WORK REQUEST: Lines with "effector": state how many there are in the records below, and nothing else.
---
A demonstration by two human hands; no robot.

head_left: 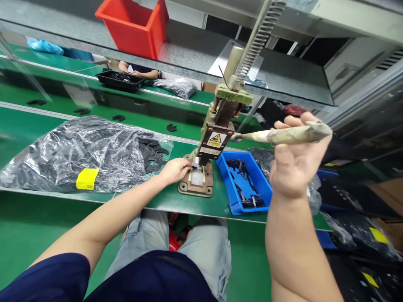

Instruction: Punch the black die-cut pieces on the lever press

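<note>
A hand-lever press (217, 126) with a spring on top and a yellow warning label stands on the workbench. My left hand (174, 171) is at the left of its base plate (197, 191), fingertips pinched together close under the ram. What they hold is too small and hidden to make out. The wrapped lever handle (292, 135) lies across the palm of my right hand (291, 163), with the fingers loosely round it. Left of the press, a clear plastic bag (91, 155) spills flat dark curved pieces (151, 153).
On the right, a blue bin (233, 184) holds slim black parts. A red bin (135, 29) sits on the metal shelf above. Several dark pieces lie on the green strip behind. Across it, another person's hands (129, 69) work by a black tray (118, 82). Bagged parts crowd the far right.
</note>
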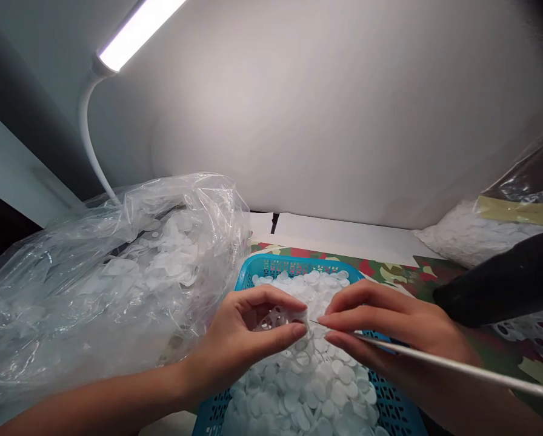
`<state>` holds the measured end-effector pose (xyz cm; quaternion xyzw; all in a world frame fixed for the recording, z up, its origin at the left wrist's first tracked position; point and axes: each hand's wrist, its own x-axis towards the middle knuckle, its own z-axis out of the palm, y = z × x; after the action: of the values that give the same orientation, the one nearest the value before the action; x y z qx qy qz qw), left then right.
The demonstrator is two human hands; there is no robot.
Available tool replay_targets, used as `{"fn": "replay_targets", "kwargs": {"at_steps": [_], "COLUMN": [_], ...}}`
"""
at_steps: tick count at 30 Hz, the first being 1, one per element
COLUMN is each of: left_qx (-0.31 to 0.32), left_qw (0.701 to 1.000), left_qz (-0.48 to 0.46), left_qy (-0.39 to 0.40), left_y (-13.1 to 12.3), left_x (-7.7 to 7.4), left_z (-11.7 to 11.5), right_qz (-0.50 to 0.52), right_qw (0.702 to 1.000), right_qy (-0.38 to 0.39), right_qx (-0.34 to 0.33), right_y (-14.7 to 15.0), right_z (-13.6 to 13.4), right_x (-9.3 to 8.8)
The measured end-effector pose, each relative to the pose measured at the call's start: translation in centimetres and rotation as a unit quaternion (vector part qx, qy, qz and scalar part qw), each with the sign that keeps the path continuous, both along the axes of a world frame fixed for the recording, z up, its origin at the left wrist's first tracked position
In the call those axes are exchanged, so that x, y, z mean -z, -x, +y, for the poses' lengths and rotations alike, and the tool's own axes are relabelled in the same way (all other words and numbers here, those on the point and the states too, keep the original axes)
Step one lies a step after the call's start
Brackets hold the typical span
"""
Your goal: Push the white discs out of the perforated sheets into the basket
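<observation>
My left hand is closed, thumb and fingers pinching a translucent white plastic sheet with round holes. Most of that sheet is hidden behind the fingers. Close to its right, my right hand grips a thin pointed tool like a pen. Its fine tip pokes out toward the sheet; whether it touches cannot be made out. A long pale shaft runs from under the right hand to the right edge. Below both hands, many small white plastic discs fill a blue perforated basket.
At left lies a large clear plastic bag with white pieces inside. A lit lamp on a bent neck stands behind it. On the right are a black object, perforated white sheets and another filled bag. Camouflage-patterned cloth covers the table.
</observation>
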<state>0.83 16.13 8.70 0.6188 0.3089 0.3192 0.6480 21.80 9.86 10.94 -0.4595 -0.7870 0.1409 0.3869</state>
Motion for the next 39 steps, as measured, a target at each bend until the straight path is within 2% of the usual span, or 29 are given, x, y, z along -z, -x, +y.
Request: {"fn": "replay_targets", "kwargs": {"at_steps": [5, 9, 15, 22, 34, 39], "left_qx": [-0.013, -0.018, 0.014, 0.024, 0.029, 0.030], "left_qw": [1.000, 1.000, 0.999, 0.999, 0.994, 0.992], "left_qz": [-0.011, -0.010, 0.029, 0.038, 0.064, 0.073], "left_qy": [0.025, 0.022, -0.017, -0.018, -0.086, -0.103], "left_y": [0.0, -0.1, 0.0, -0.1, -0.2, -0.1], "left_x": [-0.1, 0.0, 0.0, 0.1, -0.1, -0.1], "left_z": [-0.1, -0.1, 0.0, -0.2, -0.2, -0.3], "right_qz": [-0.004, 0.000, 0.016, 0.006, -0.058, -0.076], "right_qw": [0.999, 1.000, 0.998, 0.998, 0.998, 0.996], "right_qy": [0.016, 0.006, 0.055, 0.069, -0.032, -0.034], "right_qx": [-0.030, -0.025, -0.014, 0.012, -0.006, -0.022], "right_y": [-0.1, 0.0, -0.1, 0.2, 0.2, 0.1], "right_z": [-0.2, -0.5, -0.9, -1.0, -0.8, -0.8], "right_x": [0.1, -0.3, -0.6, -0.8, 0.9, 0.9]}}
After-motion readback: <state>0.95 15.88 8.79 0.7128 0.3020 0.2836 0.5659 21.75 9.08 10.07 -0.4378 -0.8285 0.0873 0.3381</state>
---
RESPONSE AREA: 2